- _Your goal_
Could you give every record again, exactly as it reads?

- _Available data_
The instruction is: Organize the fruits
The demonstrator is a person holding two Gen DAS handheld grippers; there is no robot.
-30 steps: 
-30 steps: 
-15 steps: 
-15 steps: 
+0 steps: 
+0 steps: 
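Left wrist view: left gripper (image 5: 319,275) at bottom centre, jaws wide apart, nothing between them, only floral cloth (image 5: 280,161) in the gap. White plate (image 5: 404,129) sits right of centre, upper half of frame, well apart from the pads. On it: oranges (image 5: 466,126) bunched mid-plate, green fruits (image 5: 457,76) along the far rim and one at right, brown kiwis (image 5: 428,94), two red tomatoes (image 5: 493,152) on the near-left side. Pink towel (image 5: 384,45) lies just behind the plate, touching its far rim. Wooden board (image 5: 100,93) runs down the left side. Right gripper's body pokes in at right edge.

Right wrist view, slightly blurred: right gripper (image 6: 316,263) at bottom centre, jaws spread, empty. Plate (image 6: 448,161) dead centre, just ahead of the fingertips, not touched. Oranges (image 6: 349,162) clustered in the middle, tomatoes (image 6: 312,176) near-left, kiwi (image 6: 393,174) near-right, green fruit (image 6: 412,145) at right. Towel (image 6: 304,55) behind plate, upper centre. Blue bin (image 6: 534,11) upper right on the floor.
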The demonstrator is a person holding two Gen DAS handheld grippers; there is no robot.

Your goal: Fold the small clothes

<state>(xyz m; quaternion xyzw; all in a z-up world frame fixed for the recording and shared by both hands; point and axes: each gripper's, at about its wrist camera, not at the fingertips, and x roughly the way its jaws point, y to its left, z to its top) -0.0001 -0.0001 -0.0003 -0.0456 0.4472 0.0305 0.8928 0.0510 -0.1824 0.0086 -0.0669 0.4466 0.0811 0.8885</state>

- _Solution for this task_
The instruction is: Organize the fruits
The demonstrator is a person holding two Gen DAS handheld grippers; there is no robot.
-30 steps: 
-30 steps: 
-15 steps: 
-15 steps: 
+0 steps: 
+0 steps: 
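Left wrist view: left gripper (image 5: 319,275) at bottom centre, jaws wide apart, nothing between them, only floral cloth (image 5: 280,161) in the gap. White plate (image 5: 404,129) sits right of centre, upper half of frame, well apart from the pads. On it: oranges (image 5: 466,126) bunched mid-plate, green fruits (image 5: 457,76) along the far rim and one at right, brown kiwis (image 5: 428,94), two red tomatoes (image 5: 493,152) on the near-left side. Pink towel (image 5: 384,45) lies just behind the plate, touching its far rim. Wooden board (image 5: 100,93) runs down the left side. Right gripper's body pokes in at right edge.

Right wrist view, slightly blurred: right gripper (image 6: 316,263) at bottom centre, jaws spread, empty. Plate (image 6: 448,161) dead centre, just ahead of the fingertips, not touched. Oranges (image 6: 349,162) clustered in the middle, tomatoes (image 6: 312,176) near-left, kiwi (image 6: 393,174) near-right, green fruit (image 6: 412,145) at right. Towel (image 6: 304,55) behind plate, upper centre. Blue bin (image 6: 534,11) upper right on the floor.
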The demonstrator is a person holding two Gen DAS handheld grippers; there is no robot.

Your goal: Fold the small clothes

<state>(xyz m; quaternion xyzw; all in a z-up world frame fixed for the recording and shared by both hands; point and axes: each gripper's, at about its wrist camera, not at the fingertips, and x roughly the way its jaws point, y to its left, z to its top) -0.0001 -0.0001 -0.0003 -0.0456 0.4472 0.0305 0.8928 0.0510 -0.1824 0.0086 -0.0669 0.4466 0.0811 0.8885</state>

Nothing further is needed to complete the exercise.